Philosophy Gourmet Report 2009

As the new PGR is out, I’ll take this opportunity to thank Brian Leiter for his service to the community.  In my opinion, the PGR is an extraordinarily useful tool:  primarily for aspiring graduate students, and secondarily for everyone else in philosophy.  Surely it’s not perfect, but it’s a lot better to have it than not.

Leiter and the PGR are periodically attacked.  As far as I can tell, the criticisms’ merit ranges from minor to null.

One of the most serious criticism is that the whole affair is a self-reinforcing exercise biased in favor of major “analytic” departments.  Leiter chooses the departments to rank and then he chooses the evaluators.  The evaluators are mostly a subset of the members or graduates of the departments to be evaluated, excluding virtually everyone else.  Unsurprisingly, the result is a ranking that includes some of the analytic philosophy department and excludes everyone else.  I find this criticism unfair.

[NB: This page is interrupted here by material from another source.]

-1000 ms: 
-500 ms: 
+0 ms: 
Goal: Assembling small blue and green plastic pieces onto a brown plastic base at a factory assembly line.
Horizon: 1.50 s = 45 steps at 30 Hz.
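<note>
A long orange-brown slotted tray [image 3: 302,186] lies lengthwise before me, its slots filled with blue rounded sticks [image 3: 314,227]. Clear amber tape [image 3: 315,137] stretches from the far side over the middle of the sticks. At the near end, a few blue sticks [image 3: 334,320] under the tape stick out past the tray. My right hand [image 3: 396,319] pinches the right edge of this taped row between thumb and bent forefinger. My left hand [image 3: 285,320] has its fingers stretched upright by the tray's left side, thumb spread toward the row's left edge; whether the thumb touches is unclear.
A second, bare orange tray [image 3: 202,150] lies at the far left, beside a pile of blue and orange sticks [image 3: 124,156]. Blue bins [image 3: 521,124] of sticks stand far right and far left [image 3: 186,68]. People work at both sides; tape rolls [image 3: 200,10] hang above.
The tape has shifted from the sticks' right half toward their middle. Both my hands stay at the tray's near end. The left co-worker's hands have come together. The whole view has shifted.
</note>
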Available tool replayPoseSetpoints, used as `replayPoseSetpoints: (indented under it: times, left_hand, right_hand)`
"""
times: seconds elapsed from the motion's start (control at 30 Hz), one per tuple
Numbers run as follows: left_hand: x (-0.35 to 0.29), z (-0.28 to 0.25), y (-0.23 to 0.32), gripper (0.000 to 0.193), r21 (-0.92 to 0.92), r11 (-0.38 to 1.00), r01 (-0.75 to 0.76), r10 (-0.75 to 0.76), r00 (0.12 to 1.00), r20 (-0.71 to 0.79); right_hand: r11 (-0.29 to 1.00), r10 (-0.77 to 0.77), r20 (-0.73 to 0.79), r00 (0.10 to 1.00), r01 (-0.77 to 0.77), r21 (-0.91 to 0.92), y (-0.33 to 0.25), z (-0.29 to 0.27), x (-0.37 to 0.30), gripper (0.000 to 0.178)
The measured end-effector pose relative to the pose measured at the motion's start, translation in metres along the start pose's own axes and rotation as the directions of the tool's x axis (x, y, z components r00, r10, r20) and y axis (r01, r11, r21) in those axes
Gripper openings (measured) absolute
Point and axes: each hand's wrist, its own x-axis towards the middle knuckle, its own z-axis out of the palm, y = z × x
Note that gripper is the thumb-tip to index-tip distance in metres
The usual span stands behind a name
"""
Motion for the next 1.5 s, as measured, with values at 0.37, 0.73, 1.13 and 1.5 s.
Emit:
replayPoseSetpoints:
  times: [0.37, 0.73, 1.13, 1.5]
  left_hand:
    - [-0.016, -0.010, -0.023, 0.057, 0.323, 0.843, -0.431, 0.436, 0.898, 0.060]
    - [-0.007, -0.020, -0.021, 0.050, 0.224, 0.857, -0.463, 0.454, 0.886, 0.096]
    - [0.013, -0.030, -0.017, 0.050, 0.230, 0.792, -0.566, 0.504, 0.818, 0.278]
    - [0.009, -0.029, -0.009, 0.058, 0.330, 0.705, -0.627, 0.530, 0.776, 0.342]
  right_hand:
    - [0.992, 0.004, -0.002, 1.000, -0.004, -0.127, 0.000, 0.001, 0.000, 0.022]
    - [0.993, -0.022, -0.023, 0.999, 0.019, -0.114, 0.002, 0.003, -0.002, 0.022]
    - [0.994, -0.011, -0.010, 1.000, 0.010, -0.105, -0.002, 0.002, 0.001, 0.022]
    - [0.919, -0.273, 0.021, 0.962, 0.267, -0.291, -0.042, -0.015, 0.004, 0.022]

Let’s remember that PGR is a ranking of departments in the English speaking world based on reputation.  Now, does anyone seriously doubt that, say, the 10 departments in the English speaking world with the highest reputation are those at the top of the PGR?  The same question can be extended to the rest of the report.  For the ranking to be invalid, there must be departments whose reputation is higher than those listed in the PGR but which are not listed.  What are these neglected departments and what evidence is there that their reputation is higher than those in the PGR?

The way to have a more comprehensive and fair ranking would be to extend the number of departments ranked and the number of evaluators.  This is what critics should do.  Prepare an extended ranking and show that it doesn’t match the PGR.  Given how much work it takes to prepare the PGR, preparing an extended ranking with an extended number of evaluators would be a huge task.  Still, I predict that contrary to the critics, the top of such an extended ranking would match the PGR pretty closely.

The critics seem to underestimate two factors: 

First, there is far more variety of philosophical styles and interests in the PGR-ranked departments than they seem to suppose.  The philosophical style most prominent at Princeton is quite different from that most prominent at Rutgers, and both are quite different from the style most prominent at, say, Pitt.  Nevertheless, there is consensus that those three are some of the most reputable philosophy departments in the world.

Second, although there are many departments that are not ranked and many styles of philosophizing that are not well represented in the PGR, there is little evidence that their reputation is comparable to that of the PGR-ranked departments.